- Poster
- Directed by: Ganga Sapthasikhara
- Written by: Ganga Sapthasikhara
- Produced by: Merugu Venkateshwarlu Mahendra Gajendra
- Starring: Gemini Suresh; Jabardasth Ram Prasad; Sai Prasanna Kondra; Kireeti Damaraju;
- Cinematography: Naidu VRK
- Edited by: Hemanth Nag
- Music by: Shanmukh Srinivas Pydi
- Production company: Gajendra Productions
- Distributed by: SKML Motion Pictures
- Release date: 7 March 2025;
- Country: India
- Language: Telugu

= W/O Anirvesh =

Indian Telugu-language drama film

W/O Anirvesh is a 2025 Indian Telugu-language drama film directed by Ganga Sapthasikhara.
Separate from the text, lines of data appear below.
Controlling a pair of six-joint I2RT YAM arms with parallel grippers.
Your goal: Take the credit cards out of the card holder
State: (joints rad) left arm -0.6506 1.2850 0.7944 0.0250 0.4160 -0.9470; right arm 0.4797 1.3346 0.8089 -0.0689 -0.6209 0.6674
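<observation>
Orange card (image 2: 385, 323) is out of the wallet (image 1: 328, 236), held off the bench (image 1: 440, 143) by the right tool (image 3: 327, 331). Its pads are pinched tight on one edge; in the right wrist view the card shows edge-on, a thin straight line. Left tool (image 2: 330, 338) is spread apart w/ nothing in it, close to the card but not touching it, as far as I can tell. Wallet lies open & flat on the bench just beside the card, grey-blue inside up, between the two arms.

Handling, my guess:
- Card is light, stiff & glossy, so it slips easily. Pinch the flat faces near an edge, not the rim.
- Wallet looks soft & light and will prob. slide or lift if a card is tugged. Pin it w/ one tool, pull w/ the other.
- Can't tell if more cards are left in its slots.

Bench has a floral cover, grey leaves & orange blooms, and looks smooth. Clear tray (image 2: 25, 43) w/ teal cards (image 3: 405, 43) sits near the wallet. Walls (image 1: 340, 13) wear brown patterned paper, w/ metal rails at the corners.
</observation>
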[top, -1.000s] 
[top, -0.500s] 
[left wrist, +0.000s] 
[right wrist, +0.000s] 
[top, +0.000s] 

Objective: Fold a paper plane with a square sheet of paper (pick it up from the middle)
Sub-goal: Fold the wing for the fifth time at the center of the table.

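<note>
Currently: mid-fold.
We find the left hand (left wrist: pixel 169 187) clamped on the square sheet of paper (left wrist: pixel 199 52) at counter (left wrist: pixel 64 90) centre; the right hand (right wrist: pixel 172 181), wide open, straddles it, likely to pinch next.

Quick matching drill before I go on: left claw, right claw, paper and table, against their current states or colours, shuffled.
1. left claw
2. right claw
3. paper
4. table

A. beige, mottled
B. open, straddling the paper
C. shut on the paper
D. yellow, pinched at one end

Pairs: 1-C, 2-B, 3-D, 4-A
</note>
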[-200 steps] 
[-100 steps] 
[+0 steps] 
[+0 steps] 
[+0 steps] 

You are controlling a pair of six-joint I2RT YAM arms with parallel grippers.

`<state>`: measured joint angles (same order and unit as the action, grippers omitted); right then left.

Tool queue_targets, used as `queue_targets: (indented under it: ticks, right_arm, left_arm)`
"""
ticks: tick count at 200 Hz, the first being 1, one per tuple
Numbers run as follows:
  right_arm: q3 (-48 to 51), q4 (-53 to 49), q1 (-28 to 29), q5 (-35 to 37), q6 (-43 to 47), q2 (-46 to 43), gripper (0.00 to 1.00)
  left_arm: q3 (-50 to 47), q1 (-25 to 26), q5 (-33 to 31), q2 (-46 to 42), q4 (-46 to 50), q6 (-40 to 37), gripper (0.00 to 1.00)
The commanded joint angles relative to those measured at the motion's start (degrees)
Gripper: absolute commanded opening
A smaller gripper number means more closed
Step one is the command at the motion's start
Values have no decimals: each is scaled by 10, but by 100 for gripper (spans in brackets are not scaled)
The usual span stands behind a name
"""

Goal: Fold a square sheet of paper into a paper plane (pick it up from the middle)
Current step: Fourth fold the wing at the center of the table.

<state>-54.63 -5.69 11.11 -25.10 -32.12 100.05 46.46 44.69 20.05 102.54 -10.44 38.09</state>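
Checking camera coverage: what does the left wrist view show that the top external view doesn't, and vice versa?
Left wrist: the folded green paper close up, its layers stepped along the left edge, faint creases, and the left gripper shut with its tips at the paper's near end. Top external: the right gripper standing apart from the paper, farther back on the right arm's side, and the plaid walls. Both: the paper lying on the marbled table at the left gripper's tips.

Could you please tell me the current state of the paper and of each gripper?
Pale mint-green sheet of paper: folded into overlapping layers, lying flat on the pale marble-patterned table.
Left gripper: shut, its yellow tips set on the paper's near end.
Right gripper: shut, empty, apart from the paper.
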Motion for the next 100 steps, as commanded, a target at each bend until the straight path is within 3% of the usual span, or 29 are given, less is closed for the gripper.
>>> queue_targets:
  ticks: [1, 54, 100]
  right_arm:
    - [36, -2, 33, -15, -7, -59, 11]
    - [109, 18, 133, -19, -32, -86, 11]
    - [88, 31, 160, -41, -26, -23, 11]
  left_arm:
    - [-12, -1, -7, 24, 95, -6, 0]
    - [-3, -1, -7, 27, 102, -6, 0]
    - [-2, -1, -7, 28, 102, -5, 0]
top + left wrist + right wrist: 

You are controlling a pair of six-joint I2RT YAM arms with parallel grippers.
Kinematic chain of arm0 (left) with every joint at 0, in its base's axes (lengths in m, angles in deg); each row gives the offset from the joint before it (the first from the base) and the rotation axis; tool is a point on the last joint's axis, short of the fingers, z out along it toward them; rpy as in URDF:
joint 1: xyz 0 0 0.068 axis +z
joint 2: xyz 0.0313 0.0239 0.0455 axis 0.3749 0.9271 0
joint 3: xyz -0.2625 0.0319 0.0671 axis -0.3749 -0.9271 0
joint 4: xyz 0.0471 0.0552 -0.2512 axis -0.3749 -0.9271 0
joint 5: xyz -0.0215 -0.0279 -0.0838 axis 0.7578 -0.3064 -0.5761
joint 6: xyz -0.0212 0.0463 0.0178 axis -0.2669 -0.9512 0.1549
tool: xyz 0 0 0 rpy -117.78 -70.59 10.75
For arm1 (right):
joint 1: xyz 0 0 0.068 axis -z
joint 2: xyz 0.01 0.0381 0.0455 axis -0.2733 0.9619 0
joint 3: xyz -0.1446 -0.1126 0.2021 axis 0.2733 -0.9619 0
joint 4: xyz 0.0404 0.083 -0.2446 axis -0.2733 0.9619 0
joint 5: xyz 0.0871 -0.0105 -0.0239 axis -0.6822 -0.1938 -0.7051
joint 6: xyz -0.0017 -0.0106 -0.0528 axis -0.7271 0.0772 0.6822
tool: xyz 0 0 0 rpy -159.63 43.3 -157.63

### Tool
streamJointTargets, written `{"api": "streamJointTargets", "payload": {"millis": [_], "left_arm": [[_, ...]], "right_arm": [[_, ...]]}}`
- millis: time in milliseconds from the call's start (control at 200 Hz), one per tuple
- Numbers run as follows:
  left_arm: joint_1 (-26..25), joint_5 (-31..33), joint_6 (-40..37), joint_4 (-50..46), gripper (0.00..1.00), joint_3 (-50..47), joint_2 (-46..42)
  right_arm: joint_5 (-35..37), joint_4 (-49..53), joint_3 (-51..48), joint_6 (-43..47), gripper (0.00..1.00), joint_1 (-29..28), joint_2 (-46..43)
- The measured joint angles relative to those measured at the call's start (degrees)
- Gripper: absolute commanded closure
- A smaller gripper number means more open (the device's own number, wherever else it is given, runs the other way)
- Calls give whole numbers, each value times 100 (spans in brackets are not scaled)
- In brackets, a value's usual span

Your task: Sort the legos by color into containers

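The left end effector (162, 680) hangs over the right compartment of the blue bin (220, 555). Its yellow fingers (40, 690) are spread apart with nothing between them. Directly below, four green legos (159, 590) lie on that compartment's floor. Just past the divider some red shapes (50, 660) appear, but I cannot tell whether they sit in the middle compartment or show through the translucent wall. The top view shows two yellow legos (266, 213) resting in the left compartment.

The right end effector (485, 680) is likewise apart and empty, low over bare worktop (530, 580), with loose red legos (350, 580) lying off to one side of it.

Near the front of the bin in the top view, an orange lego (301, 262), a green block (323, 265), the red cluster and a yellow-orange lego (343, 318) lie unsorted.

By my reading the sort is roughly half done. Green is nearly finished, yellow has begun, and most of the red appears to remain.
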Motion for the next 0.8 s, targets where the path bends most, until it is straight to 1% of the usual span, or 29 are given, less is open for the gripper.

The film stars Gemini Suresh, Jabardasth Ram Prasad and Sai Prasanna Kondra in the lead roles, alongside Kireeti Damaraju and Kishore Reddy Chiliveri. The film was produced by Mahendra Gajendra and Merugu Venkateshwarlu under the banner of Gajendra Productions.

== Cast ==
- Gemini Suresh as Varadharajulu
- Jabardasth Ram Prasad as Anirvesh
- Sai Prasanna Kondra as Vichelitha
- Kireeti Damaraju
- Kishore Reddy Chiliveri
- Naziya Khan
- Saikiran Koneri
- Venkat Duggireddy

== Production ==
The film was directed by Ganga Sapthasikhara. Cinematography was by Naidu VRK, while editing was handled by Hemanth Nag. Shanmukh Srinivas Pydi composed the soundtrack of the film.

== Reception ==
Suhas Sistu of The Hans India stated that "If you’re a fan of crime mysteries, this film should be on your watchlist this weekend".